- AIM OF THE EXERCISE: Repeat the data that follows in full. Do not include the pictures.

- DATASET CONTENT:
##############################
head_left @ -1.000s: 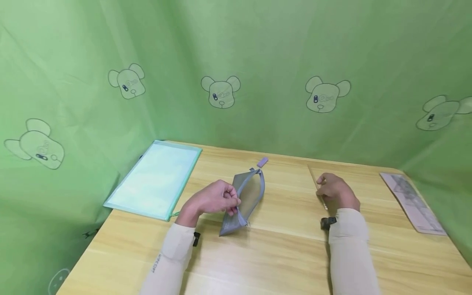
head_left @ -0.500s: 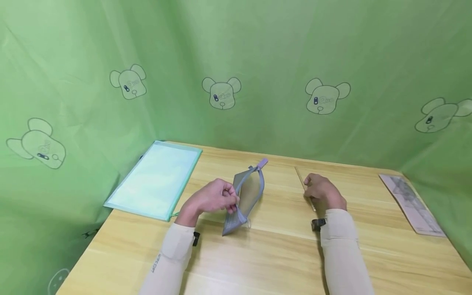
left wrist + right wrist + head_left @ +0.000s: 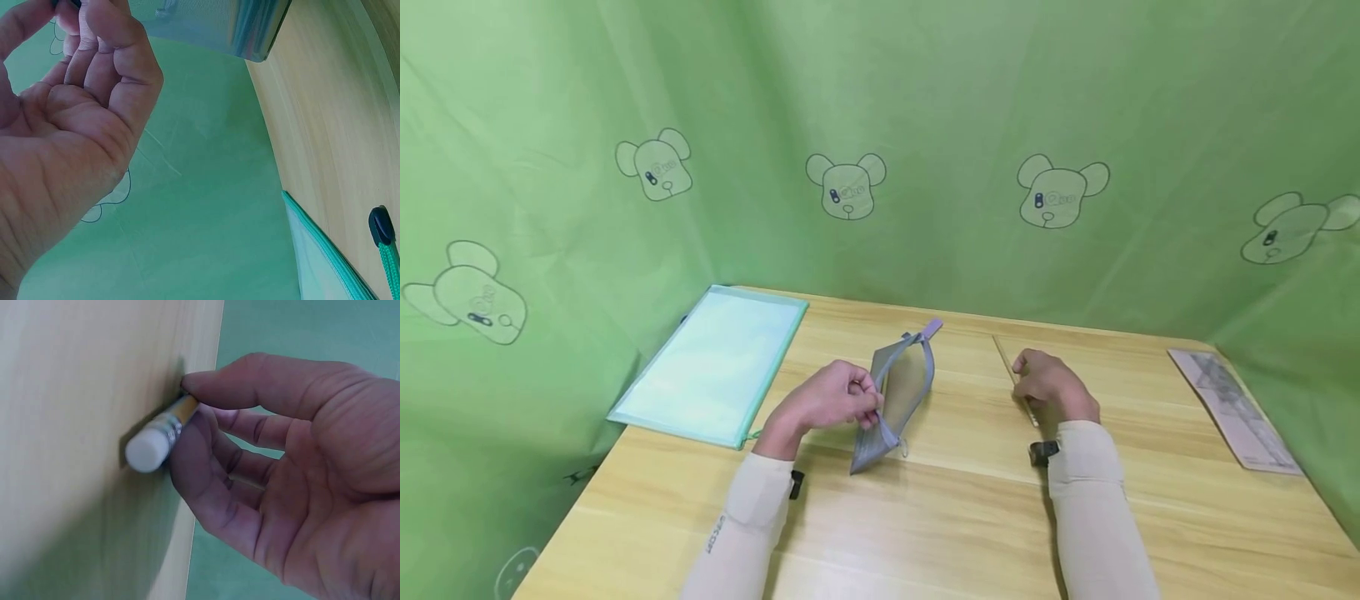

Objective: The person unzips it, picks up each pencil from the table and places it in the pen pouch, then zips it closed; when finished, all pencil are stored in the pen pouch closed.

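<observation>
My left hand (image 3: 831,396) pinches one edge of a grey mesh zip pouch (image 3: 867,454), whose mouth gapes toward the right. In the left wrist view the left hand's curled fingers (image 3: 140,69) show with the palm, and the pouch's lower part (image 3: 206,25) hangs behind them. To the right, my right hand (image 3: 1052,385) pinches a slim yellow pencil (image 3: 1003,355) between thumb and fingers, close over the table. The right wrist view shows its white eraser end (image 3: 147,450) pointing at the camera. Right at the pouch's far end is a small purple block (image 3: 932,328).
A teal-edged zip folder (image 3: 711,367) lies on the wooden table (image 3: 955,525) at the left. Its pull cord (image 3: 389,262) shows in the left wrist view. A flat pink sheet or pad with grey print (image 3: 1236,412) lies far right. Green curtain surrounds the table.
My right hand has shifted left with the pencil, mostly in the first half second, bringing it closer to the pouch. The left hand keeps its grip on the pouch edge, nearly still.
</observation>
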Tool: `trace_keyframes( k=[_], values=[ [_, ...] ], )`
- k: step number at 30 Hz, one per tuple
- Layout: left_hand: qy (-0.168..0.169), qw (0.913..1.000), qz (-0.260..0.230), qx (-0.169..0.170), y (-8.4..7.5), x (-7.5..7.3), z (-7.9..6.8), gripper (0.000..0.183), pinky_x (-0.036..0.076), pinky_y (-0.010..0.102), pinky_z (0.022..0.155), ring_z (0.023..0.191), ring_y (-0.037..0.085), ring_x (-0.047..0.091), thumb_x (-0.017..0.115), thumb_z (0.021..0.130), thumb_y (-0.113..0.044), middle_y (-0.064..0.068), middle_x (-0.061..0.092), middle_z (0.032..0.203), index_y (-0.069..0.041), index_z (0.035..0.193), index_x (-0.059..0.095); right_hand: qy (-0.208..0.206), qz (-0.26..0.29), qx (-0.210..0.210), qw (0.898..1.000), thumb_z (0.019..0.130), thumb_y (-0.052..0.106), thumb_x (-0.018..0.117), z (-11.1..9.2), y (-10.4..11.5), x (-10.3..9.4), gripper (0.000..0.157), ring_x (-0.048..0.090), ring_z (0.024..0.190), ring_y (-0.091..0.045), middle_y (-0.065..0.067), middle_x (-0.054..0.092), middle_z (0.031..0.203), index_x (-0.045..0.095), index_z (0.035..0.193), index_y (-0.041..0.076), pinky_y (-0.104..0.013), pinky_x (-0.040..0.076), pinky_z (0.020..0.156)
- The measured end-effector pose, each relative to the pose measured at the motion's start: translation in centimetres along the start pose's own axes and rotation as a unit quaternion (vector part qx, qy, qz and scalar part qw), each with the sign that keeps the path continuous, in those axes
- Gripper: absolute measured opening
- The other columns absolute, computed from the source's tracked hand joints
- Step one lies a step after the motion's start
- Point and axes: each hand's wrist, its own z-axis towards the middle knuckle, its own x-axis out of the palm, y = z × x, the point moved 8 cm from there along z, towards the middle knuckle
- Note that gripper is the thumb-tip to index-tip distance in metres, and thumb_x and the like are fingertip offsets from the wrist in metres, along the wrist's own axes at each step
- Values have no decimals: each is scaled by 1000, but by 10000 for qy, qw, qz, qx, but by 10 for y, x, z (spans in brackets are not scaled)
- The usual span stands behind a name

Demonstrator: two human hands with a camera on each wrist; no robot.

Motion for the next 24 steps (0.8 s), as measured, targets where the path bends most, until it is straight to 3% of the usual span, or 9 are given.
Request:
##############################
- EXERCISE RESULT:
head_left @ -1.000s: 
head_left @ -0.500s: 
left wrist + right wrist + head_left @ +0.000s: 

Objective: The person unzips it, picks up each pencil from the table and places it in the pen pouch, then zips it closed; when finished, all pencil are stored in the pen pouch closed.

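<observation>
My left hand (image 3: 831,396) pinches one edge of a grey mesh zip pouch (image 3: 867,454), whose mouth gapes toward the right. In the left wrist view the left hand's curled fingers (image 3: 140,69) show with the palm, and the pouch's lower part (image 3: 206,25) hangs behind them. To the right, my right hand (image 3: 1052,385) pinches a slim yellow pencil (image 3: 1003,355) between thumb and fingers, close over the table. The right wrist view shows its white eraser end (image 3: 147,450) pointing at the camera. Right at the pouch's far end is a small purple block (image 3: 932,328).
A teal-edged zip folder (image 3: 711,367) lies on the wooden table (image 3: 955,525) at the left. Its pull cord (image 3: 389,262) shows in the left wrist view. A flat pink sheet or pad with grey print (image 3: 1236,412) lies far right. Green curtain surrounds the table.
My right hand has shifted left with the pencil, mostly in the first half second, bringing it closer to the pouch. The left hand keeps its grip on the pouch edge, nearly still.
</observation>
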Tool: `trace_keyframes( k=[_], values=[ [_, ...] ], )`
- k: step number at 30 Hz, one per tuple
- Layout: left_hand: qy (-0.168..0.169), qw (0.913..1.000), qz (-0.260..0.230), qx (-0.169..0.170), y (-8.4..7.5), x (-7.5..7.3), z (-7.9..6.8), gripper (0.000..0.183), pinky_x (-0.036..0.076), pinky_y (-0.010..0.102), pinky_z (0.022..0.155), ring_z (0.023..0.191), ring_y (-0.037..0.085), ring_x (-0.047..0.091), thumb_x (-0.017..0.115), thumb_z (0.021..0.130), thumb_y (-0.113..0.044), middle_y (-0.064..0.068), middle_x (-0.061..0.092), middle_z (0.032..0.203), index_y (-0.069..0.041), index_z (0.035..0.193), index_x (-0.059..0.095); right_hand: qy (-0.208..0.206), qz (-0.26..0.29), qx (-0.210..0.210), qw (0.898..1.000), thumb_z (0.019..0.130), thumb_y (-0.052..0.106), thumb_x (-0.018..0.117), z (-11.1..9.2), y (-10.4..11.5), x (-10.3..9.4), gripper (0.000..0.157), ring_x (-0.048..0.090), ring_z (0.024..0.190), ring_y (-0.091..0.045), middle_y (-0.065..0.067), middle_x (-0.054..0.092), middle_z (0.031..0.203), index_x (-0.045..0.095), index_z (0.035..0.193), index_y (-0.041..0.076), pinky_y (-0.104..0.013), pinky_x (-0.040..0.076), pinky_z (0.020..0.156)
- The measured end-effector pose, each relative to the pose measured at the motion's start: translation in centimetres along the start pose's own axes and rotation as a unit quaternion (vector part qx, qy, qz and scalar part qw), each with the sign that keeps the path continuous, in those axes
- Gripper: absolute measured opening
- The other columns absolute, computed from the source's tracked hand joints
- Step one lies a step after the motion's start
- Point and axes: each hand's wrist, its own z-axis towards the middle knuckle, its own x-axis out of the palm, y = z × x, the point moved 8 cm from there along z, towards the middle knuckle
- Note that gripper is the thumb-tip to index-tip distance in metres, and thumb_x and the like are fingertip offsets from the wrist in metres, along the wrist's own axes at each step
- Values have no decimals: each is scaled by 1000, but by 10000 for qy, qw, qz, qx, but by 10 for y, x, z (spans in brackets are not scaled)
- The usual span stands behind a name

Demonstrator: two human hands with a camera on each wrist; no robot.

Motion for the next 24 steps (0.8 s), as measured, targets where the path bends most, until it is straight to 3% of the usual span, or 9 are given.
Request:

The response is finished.